El Arte de Trivializar

Identidad de Género
El Arte de Trivializar

Es curiosa la alabanza que se ha tenido en la historia –especialmente en la antigüedad– por el triángulo, y todo lo que ello representa. Desde Pitágoras hasta el Catolicismo, pasando por las matemáticas.

Y como tantas otras veces, encontramos otro triángulo en el ámbito social actual. Una trinidad de la cual ya hemos conocido dos lados. Primero, la fobia que tiene hoy el mundo para con el sufrimiento, la tragedia, y por ende para con el sentir. Segundo, el consumo casi material y enfermizo para con todo lo que ha quedado, una vez se ha instalado la fobia en los sentimientos poderosos y reales. Y queda finalmente el tercer lado. La condición necesaria para que los dos vértices anteriores puedan funcionar. El arte de trivializar.

Si bien es cierto que hace un siglo la humanidad estaba preparada intelectual y socialmente para las argucias magistrales de hombres prodigiosos como Antonio Gramsci; hoy, ese no es el caso. Hace casi un siglo la forma correcta de insensibilizar y anestesiar a la población era con las técnicas de manipulación del lenguaje –entre otras cosas– planteadas por el pensador italiano. Esto es, con la máxima brevedad: hacer uso (demagógico) del lenguaje de manera que lo que significa una cosa, lo que es una cosa o lo que parece una cosa deja de ser así en favor de una definición acorde con la ideología de quien hace uso de dicha manipulación.

Esta forma de manipulación tiene mucho que ver con el trivializar, con el tercer vértice del triángulo. La gran diferencia es que la primera forma se utilizaba con una sociedad inteligente (ahora ha quedado reducida a la filosofía académica, sin trascender demasiado en el ámbito social) y la segunda se utiliza con una sociedad estúpida.

El arte de trivializar consiste en una premisa de lo más sencilla: todo aquello que no se considere útil para quien hace uso de dicho “arte”, se degrada, se menosprecia, se trivializa; obteniendo algo que en esencia sigue siendo enormemente importante pero que en apariencia es tan trivial como un paquete de chicles.

Ambas formas de manipulación tienen una base común –pues una deriva de la otra–, que es el convertir, en apariencia, una cosa por otra. Una diferencia importante reside en que la manipulación del lenguaje es más compleja de refutar, pues trata de cambiar algo desde su raíz (como he dicho antes, se hizo a prueba de una sociedad inteligente); mientras que la trivialización se encarga de degradar de arriba a abajo, sin llegar a la raíz de la cosa en la mayoría de los casos.

Hablemos por ejemplo de eso que ahora se llama identidad de género.
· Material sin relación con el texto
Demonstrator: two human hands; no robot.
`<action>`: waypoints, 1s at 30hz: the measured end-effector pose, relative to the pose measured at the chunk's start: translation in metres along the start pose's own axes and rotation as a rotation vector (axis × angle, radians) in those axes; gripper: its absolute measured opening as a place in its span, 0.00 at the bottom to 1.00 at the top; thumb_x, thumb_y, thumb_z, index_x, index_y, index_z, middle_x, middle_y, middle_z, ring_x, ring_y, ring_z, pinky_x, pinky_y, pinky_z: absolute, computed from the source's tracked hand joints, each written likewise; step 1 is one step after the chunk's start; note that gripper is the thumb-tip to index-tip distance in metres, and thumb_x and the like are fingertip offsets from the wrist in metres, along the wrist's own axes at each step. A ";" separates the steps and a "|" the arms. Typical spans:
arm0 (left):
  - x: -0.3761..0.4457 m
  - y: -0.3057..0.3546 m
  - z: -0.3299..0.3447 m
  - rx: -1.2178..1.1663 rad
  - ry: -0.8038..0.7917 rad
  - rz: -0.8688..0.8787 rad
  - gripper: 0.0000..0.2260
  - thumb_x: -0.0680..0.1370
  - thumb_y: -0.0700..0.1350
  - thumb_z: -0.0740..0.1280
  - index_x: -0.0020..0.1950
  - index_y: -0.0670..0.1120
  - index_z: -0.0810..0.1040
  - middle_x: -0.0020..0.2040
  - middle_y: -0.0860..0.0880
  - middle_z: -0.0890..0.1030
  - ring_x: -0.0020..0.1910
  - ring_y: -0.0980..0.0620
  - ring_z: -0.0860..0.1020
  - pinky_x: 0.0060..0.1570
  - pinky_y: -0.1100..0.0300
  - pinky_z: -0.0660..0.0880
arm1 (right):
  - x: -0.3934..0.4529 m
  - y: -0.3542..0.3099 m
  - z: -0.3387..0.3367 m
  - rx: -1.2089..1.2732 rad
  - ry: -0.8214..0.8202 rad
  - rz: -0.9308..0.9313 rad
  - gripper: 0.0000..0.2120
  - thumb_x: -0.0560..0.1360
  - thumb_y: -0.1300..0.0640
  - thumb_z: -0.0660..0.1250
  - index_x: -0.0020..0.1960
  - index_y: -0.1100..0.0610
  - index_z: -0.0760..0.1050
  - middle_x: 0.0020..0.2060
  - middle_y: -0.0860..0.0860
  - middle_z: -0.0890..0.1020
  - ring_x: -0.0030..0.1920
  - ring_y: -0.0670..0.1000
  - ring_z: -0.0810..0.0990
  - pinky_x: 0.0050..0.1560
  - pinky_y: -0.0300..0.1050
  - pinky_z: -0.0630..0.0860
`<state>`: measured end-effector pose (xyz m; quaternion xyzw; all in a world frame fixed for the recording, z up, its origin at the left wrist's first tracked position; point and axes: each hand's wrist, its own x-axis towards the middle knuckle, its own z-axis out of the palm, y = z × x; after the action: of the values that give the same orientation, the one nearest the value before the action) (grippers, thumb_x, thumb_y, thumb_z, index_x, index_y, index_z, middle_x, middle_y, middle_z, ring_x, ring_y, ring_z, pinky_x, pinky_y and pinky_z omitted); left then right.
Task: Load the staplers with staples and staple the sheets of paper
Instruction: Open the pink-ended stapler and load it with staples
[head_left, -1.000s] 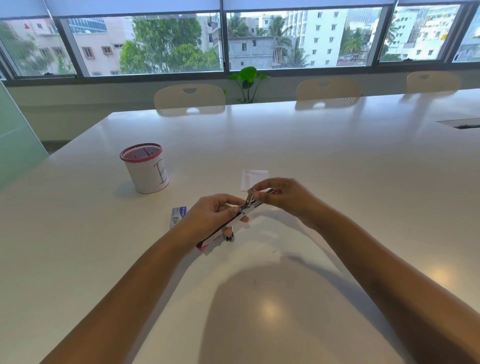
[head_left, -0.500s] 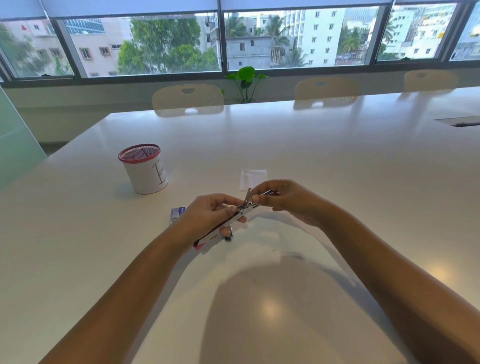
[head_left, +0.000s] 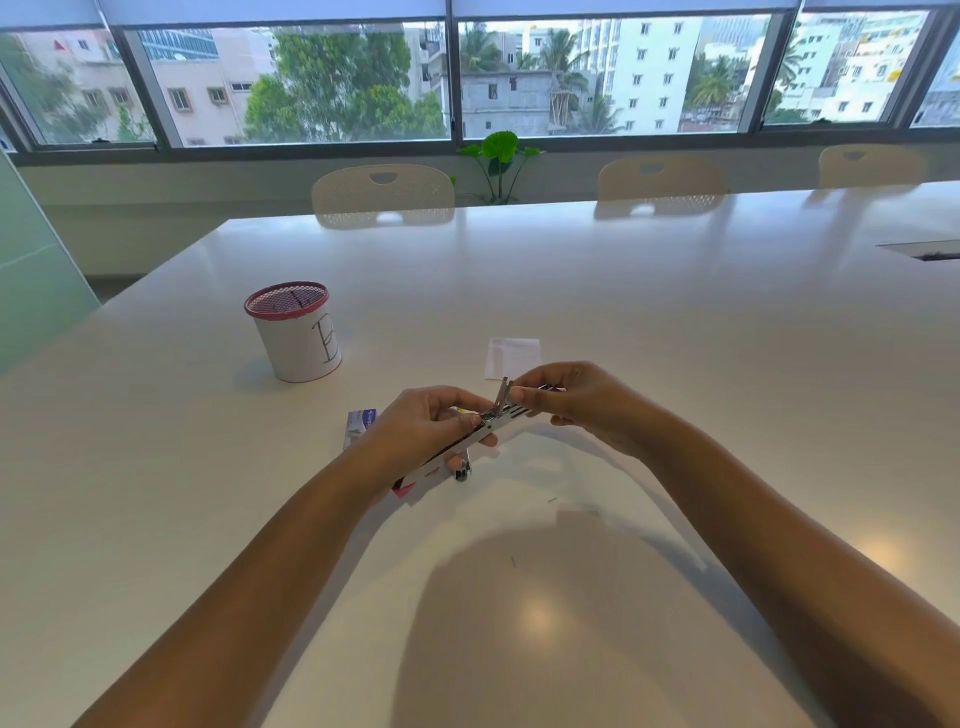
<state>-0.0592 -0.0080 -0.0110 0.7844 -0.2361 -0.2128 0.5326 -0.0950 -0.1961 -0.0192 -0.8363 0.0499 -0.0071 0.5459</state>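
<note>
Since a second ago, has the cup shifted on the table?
No. The cup stands in the same spot left of the paper; only the camera shifted slightly.

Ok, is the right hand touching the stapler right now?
Touching. The head view shows the right hand with fingertips pinching the metal rail of the opened stapler, which the left hand grips.

We see two bare forearms, no sleeves, watch or rings visible; left hand (head_left: 415, 431) and right hand (head_left: 582, 400) ungloved, nails short and unpainted.
</note>
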 end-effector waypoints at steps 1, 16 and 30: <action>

Eso que no es más que el sexo; esto es: macho y hembra, hombre y mujer, masculino y femenino.

Hace poco más de un año me encontraba en una clase de metafísica en la que el profesor hizo un inciso para hablar del “género”. Recuerdo a la perfección sus palabras más importantes: “Qué es o qué no es un hombre o una mujer no importa; lo relevante es qué queremos que sean un hombre y una mujer.”

Bien, desde el plano filosófico, los principios de Gramsci se usarán para tratar de romper –desde la misma esencia de lo que son hombre y mujer, y hasta el más ínfimo detalle–, los conceptos originales y verdaderos que les constituyen; de manera que los “nuevos” hombre, mujer y sus derivados sean lo más infranqueables que se pueda. Pero esto, hoy en día, sólo sucede en el plano filosófico. Sencillamente porque el mundo ya no es, ni quiere ser, tan inteligente como lo era antes. Hoy en día lo que se hace de cara al mundo, es ir poco a poco degradando todo aquello que quiere erradicarse, consumirse y mediocrizarse.

Así, el ser humano está hoy a nivel de dignidad a la altura de los animales y a nivel biológico a la altura de organismos microscópicos que no tienen sexo o que lo tienen indistintamente. Si nos fijamos, ha sido esta (trivializar) la condición básica para comenzar a perder sentido de todo sentimiento, a tenerle un miedo absurdo a la tragedia y a consumir como animales enfermos de rabia todo lo que quede en el proceso.

Y así estamos viviendo en un mundo en que asesinar bebés es el equivalente a rascarte el brazo y matar unas cuantas células insignificantes. Un mundo en el que cuestionamos hasta lo que no era capaz de cuestionar un escéptico: aquello que se presenta como manifiesto (el sexo en este caso). Un mundo, al fin y al cabo, en el que estamos perdiendo, como no lo habíamos hecho antes, todo sentido de qué es y qué no es. Tanto es así, que va a llegar un punto en que no se va a mantener la decencia entre seres humanos ni por mero “contrato social”.